Model U.N. Team Shines at Prestigious University of Chicago Event

April 26, 2023
Soka’s Model U.N. team attends the ChoMUN conference at the University of Chicago
Soka’s Model U.N. team attends the ChoMUN conference at the University of Chicago

At the closing ceremony of ChoMUN, a Model United Nations conference hosted by the University of Chicago, Maria Akenkou ’25 was awarded an honorable mention for her success as a delegate. The award was a highlight of the prestigious event for SUA’s Model U.N. team.

Akenkou, the club’s president, was one of seven SUA students who traveled to Chicago in late March for the three-day event. The ChoMUN conference gives students an opportunity to join committees that discuss and debate a wide range of social and political issues from the points of view of various countries. In the 26 years since its founding, ChoMUN has become one of the premier collegiate conferences, specializing in innovative committees focused on crises.

“I congratulate the seven students who participated in the Chicago conference, and especially Maria, who earned respect and trust from fellow delegates in her committee and received a high distinction in her performance,” said Tetsushi Ogata ’05, visiting assistant professor of Peace and Conflict Studies and managing director of the Soka Institute for Global Solutions. Prof. Ogata has been faculty coordinator for the Model U.N. club since November 2022.

Akenkou, who attended her first Model U.N. while in high school in Morocco, said winning an award “felt great” and praised the entire SUA team. “It was my first award at a university-level MUN, but I hope it won’t be the last. I am actually very proud of our team and how we put ourselves out there and connected with people from different institutions.”

To prepare for ChoMUN, Akenkou and Philips Ametsikor ’25, the club’s secretary, led team members through weekly meetings where they practiced MUN procedures and terminology. As the event drew closer, students chose the committees and countries they would represent at the conference, and conducted research on particular issues they expected to debate.

Akenkou worked on a bilingual committee, where she spoke Spanish and English, which tackled the topic of Chile’s independence in 1810, and Ametsikor served as a journalist on a committee that explored the role of Café Riche in the Egyptian Revolution of 1919.

“I think what I personally find challenging in these competitions is opening up when I first meet everyone,” Akenkou said. “After I get comfortable, I don’t like getting too competitive but sometimes everyone wants those prizes, and internally so do I.”

The desire to earn recognition, she said, prompted committee members to quickly form alliances. “In the beginning, I wasn’t even thinking about it until I realized everyone was fearful of each other, and they all trusted me, so I took my opportunity then and led most discussions,” Akenkou said. “An important lesson that I learned is how to be the person mediating in a stressful situation, bringing in alternative, original ideas that would benefit all.”

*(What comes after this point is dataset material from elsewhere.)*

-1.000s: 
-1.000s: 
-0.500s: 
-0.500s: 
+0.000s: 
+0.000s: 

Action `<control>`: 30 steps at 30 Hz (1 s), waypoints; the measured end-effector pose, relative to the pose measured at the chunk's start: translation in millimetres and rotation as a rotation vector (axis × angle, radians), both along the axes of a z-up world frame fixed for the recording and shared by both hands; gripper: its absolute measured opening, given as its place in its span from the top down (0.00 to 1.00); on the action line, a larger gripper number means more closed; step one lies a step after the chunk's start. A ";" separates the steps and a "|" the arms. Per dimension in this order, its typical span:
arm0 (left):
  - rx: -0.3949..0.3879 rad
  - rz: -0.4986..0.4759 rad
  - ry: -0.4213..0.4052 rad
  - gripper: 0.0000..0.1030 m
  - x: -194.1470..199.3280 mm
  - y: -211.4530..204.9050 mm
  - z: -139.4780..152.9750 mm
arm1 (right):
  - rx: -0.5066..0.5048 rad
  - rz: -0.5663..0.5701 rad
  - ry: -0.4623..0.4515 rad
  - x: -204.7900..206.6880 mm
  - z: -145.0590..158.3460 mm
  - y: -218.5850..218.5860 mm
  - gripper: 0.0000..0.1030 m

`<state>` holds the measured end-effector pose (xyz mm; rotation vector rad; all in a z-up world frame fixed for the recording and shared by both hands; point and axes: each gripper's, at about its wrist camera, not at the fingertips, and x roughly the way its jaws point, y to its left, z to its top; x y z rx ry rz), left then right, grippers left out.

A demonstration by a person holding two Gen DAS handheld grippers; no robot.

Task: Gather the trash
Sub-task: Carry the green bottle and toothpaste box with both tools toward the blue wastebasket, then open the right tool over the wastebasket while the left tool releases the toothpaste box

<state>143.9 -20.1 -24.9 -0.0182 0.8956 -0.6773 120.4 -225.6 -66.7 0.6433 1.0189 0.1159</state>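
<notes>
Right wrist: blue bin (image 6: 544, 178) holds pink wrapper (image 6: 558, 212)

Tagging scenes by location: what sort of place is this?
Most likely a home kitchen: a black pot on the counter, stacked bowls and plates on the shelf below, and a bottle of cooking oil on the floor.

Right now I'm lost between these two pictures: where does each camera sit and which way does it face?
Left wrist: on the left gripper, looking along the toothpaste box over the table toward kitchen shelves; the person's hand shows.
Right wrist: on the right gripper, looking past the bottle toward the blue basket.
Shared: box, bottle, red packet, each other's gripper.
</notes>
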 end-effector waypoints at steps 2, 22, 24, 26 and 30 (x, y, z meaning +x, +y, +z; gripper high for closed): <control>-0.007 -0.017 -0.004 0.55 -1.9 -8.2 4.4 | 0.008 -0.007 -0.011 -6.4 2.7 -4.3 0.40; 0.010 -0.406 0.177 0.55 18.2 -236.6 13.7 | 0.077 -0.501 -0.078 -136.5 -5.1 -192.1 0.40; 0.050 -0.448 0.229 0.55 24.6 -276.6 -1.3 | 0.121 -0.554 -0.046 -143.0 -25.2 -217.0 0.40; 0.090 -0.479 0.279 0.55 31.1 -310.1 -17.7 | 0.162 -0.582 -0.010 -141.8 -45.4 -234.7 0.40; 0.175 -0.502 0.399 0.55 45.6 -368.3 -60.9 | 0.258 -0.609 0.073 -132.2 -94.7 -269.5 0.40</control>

Ametsikor also initially got involved in MUN while in high school and said he was immediately drawn to the opportunity to engage in global issues and diplomatic negotiations. The first collegiate conference he attended last year solidified his interest in international affairs. ChoMUN’s focus on crises made this event different from his previous MUN experiences.

“This was my first crisis committee and the most challenging aspect of participating in a crisis committee is the unpredictability and fast-paced nature of the simulation, which can be overwhelming and requires quick thinking and adaptability,” Ametsikor said. “The most satisfying part was receiving a backstage note from a crisis committee and having the feeling of being in the ‘know’ and having access to information that could potentially change the simulation’s course.”

Rounding out SUA’s team at ChoMUN were Abdul Alim Fatawu ’26 and Danielle Sobande ’26, who participated in a dual General Assembly on information ethics, Carol Krein Robinson ’25, who represented Morocco in an Ad Hoc General Assembly, Zama Kunene ’24, who participated on committees dealing with the formation of the East Africa Federation in 2023, and Renata Duarte Ferreira ’26, who worked on a committee focused on the rebuilding of West Germany during the Cold War in 1948.

The MUN club, which welcomes all students, is now planning for future conferences at the University of Chicago, the University of Pennsylvania, Georgetown, and UCLA. Ametsikor said practicing and participating in conferences allows SUA students to explore new areas of interest and learn about global issues. Akenkou said SUA’s growing team is “well trained and ready to bring home some prizes.”

Prof. Ogata agreed that being part of the MUN team offers students many benefits. “I hope that more MUN delegates from Soka will get to experience these extraordinary opportunities next year,” he said.